Here, because the State has represented that it intends to proceed solely under prong one, the jury will have to determine whether Mele’s death was within the risk of which defendant was aware. Whereas Buckley did not involve any dispute as to whether the defendant’s conduct resulted in a fatal accident, defendant’s experts here contend that Mele would have recovered from her injuries and that her death was caused by her family’s decision to seek hospice care. Defendant’s proffered evidence need not rebut “but for” causation to be admissible at trial on the issue of reckless causation under prong one of N.J.S.A. 2C:2-3(c). The defendant may also raise defenses to the additional elements of causation that the State must prove under N.J.S.A. 2C:2-3(c). If the jury credits the testimony of defendant’s experts, it may reasonably infer that defendant’s allegedly reckless driving did not give rise to a fatal motor vehicle accident at all and that the actual result — Mele’s death — resulted from an intervening cause — palliative care to ease her Alzheimer’s symptoms — rather than defendant’s reckless driving, such that it cannot justify a conviction for vehicular homicide. The testimony of defendant’s experts is thus relevant to the issue of causation under prong one of N.J.S.A. 2C:2-3(c).

The State’s argument that intervening causes can never be a defense to prong one, and that defendant’s theory is irrelevant because it does not defeat “but for” causation, is unsupported by either the statutory text or the structure of the culpability analysis required under prong one.
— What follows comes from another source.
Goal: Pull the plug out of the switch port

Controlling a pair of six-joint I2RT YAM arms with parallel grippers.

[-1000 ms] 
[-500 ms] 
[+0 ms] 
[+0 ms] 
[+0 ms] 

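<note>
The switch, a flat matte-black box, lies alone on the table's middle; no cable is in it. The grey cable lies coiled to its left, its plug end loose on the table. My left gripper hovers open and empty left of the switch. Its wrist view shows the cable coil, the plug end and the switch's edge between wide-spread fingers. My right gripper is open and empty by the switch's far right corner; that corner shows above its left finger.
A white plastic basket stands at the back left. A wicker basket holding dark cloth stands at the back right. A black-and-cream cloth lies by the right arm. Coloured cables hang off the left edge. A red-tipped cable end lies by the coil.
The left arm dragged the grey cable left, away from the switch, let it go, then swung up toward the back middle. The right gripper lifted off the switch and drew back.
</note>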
The defense is permitted to introduce evidence that challenges the causal chain advanced by the State under prong one, including evidence of an intervening cause.
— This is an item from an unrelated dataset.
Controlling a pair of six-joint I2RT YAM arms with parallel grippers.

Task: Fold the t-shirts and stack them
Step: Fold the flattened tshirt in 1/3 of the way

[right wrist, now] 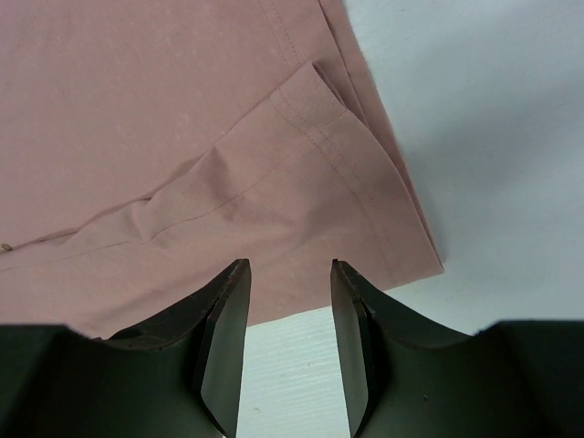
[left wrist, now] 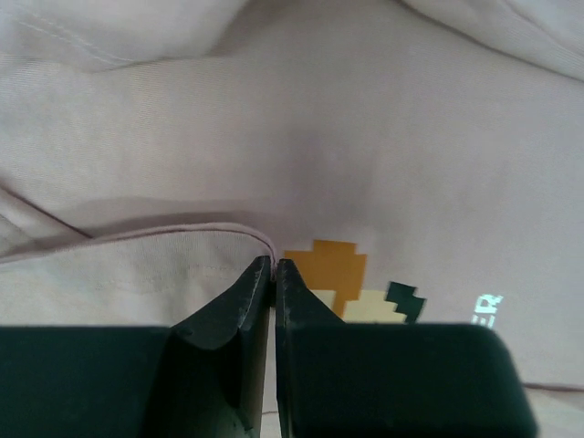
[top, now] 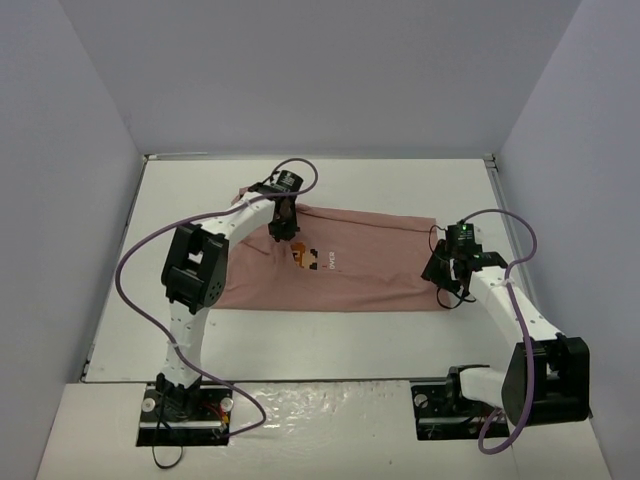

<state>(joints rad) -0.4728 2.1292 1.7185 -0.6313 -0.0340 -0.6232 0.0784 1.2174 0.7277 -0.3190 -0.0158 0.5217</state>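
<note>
A salmon-pink t-shirt (top: 370,265) lies partly folded across the middle of the white table, its small pixel graphic (top: 304,257) facing up. My left gripper (top: 283,232) is down on the shirt just behind the graphic. In the left wrist view the left gripper (left wrist: 274,262) is shut, a thin folded edge of the t-shirt (left wrist: 319,137) running into its tips, with the graphic (left wrist: 333,265) just to the right. My right gripper (top: 447,290) stands open at the shirt's right end. In the right wrist view the right gripper (right wrist: 287,266) hovers over the hemmed corner of the t-shirt (right wrist: 164,119), nothing between its fingers.
The white table (top: 400,180) is boxed in by pale walls at the left, back and right. Purple cables loop from both arms. Bare tabletop (right wrist: 474,137) shows to the right of the shirt's corner and in front of the shirt.
</note>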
Defendant’s proposed testimony is relevant to whether the manner of Mele’s death diverged from the result that defendant risked through his recklessness. A court need not hold an N.J.R.E. 104 hearing to determine whether the experts’ opinions are relevant. Any inconsistencies between the reports do not affect their admissibility. It is the jury’s responsibility to evaluate the credibility of all of the evidence and resolve factual disputes.

The Court now requires that the State disclose to defendants which prong it will be relying on at the earliest possible stage where the application of N.J.S.A. 2C:2 3(c) is warranted. The trial court ultimately decides whether to instruct the jury on prong one, prong two, or both, selecting instructions that best fit the applicable portions of the statute.

The State’s appeal and requested relief were denied. Their appeal also resulted in the Court ordering the State to disclose their causation theory pretrial. That ruling will be advantageous to similarly-situated defendants in future cases.